Cet homme m’inspire par son parcours et sa vision. Il doit se retourner dans sa tombe en voyant ce que nous avons fait de ce monde et notre impuissance à changer nos comportements, malgré les avertissements répétés de ses semblables au siècle dernier. Nous sommes devenus de grands enfants qui veulent de plus en plus de jouets, de plus en plus gros, de plus en plus beaux, dans un monde qui a pourtant, et de plus en plus, ses limites. Nos partis politiques, même ceux qui se repeignent en vert, sont encore dans un schéma de croissance et nous votons encore pour eux, comme des addicts à des discours d’illusionnistes, comme des drogués du confort, des alcooliques à la vue trouble. Toutes ces pensées traversent ma méditation, tout comme cette crise sanitaire à l’issue incertaine. Tout en les laissant passer sans m’y attarder, je me centre sur ma respiration et sur ce spectacle ambré pour apaiser mon esprit.

Les derniers rayons éclairent mon visage et me font du bien. Progressivement, le bocal agité remplie d’eau boueuse qu’était ma tête se pose et la tempête de sable dans mon crâne s’atténue, laissant la poussière se déposer lentement dans les fonds, me permettant de nouveau une vision claire au travers d’une eau transparente, limpide. Un silence blanc m’habite désormais, ponctué par quelques chants d’oiseaux marins. Je peux de nouveau me remplir d’amour et redevenir celui que je suis profondément. Un être bienveillant et positif. Je pense à Alejandra, à Jo, à toutes ces personnes rencontrées qui agissent pour que notre monde soit meilleur. En ce moment précis, la vacuité générée par la méditation m’amène de nouvelles pensées, créatrices.
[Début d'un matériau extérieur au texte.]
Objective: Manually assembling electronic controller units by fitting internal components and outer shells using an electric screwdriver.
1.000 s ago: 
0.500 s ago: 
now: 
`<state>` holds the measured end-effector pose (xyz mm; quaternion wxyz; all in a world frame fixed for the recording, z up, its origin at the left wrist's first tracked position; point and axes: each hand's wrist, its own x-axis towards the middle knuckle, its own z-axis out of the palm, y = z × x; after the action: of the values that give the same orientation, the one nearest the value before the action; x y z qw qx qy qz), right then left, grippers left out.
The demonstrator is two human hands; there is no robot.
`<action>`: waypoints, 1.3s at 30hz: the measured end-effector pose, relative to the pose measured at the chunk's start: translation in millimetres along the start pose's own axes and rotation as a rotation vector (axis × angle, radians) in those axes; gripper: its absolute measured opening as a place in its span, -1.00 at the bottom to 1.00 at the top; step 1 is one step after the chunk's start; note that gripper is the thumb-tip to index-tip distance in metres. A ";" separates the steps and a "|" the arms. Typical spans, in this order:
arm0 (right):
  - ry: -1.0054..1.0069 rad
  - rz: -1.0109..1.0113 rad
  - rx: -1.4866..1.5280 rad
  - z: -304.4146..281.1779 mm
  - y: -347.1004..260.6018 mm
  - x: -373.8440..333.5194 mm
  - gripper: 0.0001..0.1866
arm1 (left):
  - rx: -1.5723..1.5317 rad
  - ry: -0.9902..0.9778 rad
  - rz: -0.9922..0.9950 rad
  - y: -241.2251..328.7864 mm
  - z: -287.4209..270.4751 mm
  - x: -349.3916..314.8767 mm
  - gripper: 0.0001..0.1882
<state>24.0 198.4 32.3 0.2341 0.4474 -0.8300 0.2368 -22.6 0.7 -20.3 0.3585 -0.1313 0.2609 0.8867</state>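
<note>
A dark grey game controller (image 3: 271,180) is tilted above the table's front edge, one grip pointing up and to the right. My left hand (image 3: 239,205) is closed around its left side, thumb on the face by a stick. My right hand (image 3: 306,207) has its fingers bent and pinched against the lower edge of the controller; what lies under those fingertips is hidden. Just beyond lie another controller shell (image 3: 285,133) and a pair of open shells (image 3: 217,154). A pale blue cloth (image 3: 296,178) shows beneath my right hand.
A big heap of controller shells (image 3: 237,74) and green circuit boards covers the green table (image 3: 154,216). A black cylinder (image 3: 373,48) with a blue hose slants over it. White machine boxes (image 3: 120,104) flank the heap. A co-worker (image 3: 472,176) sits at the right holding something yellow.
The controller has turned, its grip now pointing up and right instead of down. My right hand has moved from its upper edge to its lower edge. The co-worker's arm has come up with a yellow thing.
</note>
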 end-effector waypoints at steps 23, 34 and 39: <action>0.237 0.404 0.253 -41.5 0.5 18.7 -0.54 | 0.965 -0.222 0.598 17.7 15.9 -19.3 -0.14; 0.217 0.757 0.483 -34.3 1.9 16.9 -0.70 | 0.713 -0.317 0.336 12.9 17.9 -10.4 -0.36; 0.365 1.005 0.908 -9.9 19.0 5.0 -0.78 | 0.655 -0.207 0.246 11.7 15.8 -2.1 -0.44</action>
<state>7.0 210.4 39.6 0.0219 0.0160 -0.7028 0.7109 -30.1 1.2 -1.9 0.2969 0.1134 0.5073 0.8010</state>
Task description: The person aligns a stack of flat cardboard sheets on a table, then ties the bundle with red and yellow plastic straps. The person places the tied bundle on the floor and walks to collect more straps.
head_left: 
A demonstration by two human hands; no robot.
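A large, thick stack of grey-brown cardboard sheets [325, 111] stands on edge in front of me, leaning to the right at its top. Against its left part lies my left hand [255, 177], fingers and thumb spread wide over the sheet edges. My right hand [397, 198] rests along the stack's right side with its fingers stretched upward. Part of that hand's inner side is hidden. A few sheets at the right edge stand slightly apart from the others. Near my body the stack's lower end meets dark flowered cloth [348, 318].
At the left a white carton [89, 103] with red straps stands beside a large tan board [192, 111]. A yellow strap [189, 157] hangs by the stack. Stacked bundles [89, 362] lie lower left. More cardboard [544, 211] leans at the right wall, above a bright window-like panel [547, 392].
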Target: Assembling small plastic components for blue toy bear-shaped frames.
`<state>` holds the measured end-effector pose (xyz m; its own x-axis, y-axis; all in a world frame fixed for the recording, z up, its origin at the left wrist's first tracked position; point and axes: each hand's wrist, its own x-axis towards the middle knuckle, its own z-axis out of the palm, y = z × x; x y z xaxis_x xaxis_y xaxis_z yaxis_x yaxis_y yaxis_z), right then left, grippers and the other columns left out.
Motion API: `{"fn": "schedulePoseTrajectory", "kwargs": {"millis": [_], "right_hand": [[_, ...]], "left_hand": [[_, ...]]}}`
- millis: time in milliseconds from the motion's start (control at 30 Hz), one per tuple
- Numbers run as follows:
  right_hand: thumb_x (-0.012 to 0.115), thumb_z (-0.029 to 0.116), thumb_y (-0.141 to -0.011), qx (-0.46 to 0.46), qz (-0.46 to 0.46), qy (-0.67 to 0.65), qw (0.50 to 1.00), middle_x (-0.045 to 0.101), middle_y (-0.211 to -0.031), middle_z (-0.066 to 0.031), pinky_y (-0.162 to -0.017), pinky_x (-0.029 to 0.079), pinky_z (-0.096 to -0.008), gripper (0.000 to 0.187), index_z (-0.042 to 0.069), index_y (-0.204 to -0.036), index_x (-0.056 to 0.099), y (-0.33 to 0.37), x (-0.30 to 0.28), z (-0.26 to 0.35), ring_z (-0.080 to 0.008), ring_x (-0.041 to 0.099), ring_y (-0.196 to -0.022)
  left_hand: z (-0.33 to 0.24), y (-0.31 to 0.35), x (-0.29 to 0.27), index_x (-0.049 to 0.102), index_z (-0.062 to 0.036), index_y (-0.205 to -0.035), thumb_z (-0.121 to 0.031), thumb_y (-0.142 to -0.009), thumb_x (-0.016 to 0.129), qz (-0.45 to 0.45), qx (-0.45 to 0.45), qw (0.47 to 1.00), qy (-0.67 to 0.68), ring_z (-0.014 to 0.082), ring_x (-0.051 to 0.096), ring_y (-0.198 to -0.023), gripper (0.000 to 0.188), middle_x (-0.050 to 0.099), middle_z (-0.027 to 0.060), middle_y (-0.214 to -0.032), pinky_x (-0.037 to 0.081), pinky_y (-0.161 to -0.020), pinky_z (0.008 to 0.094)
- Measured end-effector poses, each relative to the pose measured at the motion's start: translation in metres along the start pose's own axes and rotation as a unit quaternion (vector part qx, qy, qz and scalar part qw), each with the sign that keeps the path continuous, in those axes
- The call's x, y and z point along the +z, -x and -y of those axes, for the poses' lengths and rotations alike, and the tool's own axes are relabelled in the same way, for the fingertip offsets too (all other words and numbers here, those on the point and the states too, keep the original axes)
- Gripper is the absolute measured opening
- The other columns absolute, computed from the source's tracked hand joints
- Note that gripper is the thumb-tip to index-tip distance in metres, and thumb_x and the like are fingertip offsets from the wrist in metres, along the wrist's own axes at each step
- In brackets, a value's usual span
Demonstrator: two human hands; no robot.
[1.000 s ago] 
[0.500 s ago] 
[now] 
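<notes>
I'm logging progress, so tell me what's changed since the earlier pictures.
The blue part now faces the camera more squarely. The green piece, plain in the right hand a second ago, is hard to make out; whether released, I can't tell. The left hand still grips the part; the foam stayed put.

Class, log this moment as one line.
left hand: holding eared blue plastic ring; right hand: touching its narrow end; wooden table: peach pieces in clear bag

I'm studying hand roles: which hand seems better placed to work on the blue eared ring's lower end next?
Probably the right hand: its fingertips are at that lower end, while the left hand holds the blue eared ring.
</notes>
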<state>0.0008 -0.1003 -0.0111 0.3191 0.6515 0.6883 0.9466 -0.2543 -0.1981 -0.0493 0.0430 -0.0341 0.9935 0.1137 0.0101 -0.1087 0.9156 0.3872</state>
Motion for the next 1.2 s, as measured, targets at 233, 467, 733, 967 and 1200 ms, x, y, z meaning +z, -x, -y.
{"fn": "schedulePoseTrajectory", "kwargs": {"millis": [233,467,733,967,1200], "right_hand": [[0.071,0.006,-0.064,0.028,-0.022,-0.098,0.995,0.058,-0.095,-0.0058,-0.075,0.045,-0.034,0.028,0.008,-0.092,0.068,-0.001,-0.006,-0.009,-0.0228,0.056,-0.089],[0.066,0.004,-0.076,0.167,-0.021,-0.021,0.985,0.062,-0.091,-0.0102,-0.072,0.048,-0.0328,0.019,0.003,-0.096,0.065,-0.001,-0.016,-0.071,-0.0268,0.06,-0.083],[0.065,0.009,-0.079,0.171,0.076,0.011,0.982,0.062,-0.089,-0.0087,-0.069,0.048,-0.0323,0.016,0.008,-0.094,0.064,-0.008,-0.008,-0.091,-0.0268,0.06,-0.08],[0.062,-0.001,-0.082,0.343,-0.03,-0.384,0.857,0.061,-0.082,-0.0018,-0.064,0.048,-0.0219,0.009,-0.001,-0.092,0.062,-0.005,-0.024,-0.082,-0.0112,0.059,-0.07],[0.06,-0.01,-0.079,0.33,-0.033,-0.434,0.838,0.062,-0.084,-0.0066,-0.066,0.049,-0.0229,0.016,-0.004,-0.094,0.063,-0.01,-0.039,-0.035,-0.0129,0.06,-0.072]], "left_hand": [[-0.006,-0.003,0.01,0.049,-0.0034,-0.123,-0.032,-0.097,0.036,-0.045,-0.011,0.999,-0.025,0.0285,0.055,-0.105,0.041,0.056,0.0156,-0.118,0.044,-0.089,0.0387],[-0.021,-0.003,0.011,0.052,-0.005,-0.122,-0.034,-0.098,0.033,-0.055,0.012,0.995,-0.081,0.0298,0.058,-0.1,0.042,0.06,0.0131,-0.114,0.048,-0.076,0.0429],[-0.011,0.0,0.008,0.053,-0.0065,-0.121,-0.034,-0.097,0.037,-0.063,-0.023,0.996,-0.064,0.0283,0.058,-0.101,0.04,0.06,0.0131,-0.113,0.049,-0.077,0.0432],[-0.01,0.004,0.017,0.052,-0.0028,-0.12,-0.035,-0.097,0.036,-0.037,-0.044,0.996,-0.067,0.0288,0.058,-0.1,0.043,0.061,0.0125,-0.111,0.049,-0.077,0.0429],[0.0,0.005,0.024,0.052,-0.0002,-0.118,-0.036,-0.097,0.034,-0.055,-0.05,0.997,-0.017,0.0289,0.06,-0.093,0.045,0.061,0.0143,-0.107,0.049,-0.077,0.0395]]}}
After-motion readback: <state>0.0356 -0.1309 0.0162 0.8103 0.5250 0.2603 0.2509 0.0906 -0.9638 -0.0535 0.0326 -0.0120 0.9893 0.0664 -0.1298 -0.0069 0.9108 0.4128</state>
Je ne peux plus être un fugitif, sans but, sans cap. Je ne vais pas rester les bras croisés à regarder notre monde et notre humanité s’effondrer. Je sais que je suis mortel et que je suis de passage sur cette terre bien aimée mais d’autres suivront. Des enfants, des adolescents sont déjà là et doivent pouvoir envisager un autre avenir que celui que l’on nous annonce. Je ne veux plus être pollué par les discours et les débats stériles d’égotistes sur les plateaux télé. Tout en essayant de vivre une vie et des actes qui soient en accord avec mes valeurs, je ne veux plus plonger dans les abysses de l’angoisse et de la peur incontrôlée. Je vais m’engager à mon tour dans l’action, sans paroles, sans violence. Puisque les puissants ne nous écoutent plus, voir nous ignorent, il faut arrêter de lutter. Juste agir, en silence et discrétion, chacun à sa manière, avec ses compétences et ses capacités. Agir au profit du bien commun, de la communauté humaine, d’un avenir possible. Je ne crois pas que tout le monde s’en fout. Je pense que individuellement, nous ne savons que faire, comme pris dans un étau broyeur. Il nous faut une nouvelle vision citoyenne, collective, débarrassée des intérêts trop élitistes. Agir en réseau, intelligemment et stratégiquement.
Ma méditation prend fin avec la nuit qui tombe. Je retourne dans le carré pour me servir une tisane apaisante que je déguste dans le cockpit, la tête dans les étoiles, la tête dans un rêve qui prend forme dans une nouvelle réalité.
Demain, je contacte Jo et Alejandra pour leur faire part de mon engagement dans « l’organisation ».
@Alan Mabden / Dimanche 15 Août 2021 /

(*) Venir à Chausey

Passant de 52 ilots rocheux à marée haute à 365 à marée basse, Chausey est une ile qui ne s’improvise pas en navigation. Arriver de nuit à Chausey est fortement déconseillé.
L’archipel est réputé pour son marnage très important, pouvant atteindre 14 mètres, transformant le Sound en un petit chenal à marée basse. Le petit groupe d’îlots visible à la pleine mer se transforme à basse mer en étendues de sable et fourmillement de roches à perte de vue. En vives eaux, le courant dans le Sound peut atteindre 4 nœuds. La navigation dans le Sound nécessite donc une grande prudence.
C’est la météo qui doit toujours guider votre choix car il n’existe par à Chausey d’abri sûr pour tous les temps. La Grande Île protège le Sound des vents de suroît. Par vents forts de nord et d’est, il existe plusieurs bons mouillages au sud de l’île : Port Marie, Port Homard.
L’entrée du Sound se fait de préférence par le sud-est, sous le phare. Attention, à basse mer, par fort coefficient, la hauteur d’eau est de plus en plus faible à mesure que vous remontez le Sound. L’entrée est balisée par les 3 perches alignées bâbord sous le phare et la bouée verte « Les Épiettes ». Ensuite, le balisage guide les plaisanciers. Il est aussi possible d’entrer dans le Sound par une passe au nord-ouest, après la mi-marée montante. Passage impossible de nuit et réservé aux connaisseurs.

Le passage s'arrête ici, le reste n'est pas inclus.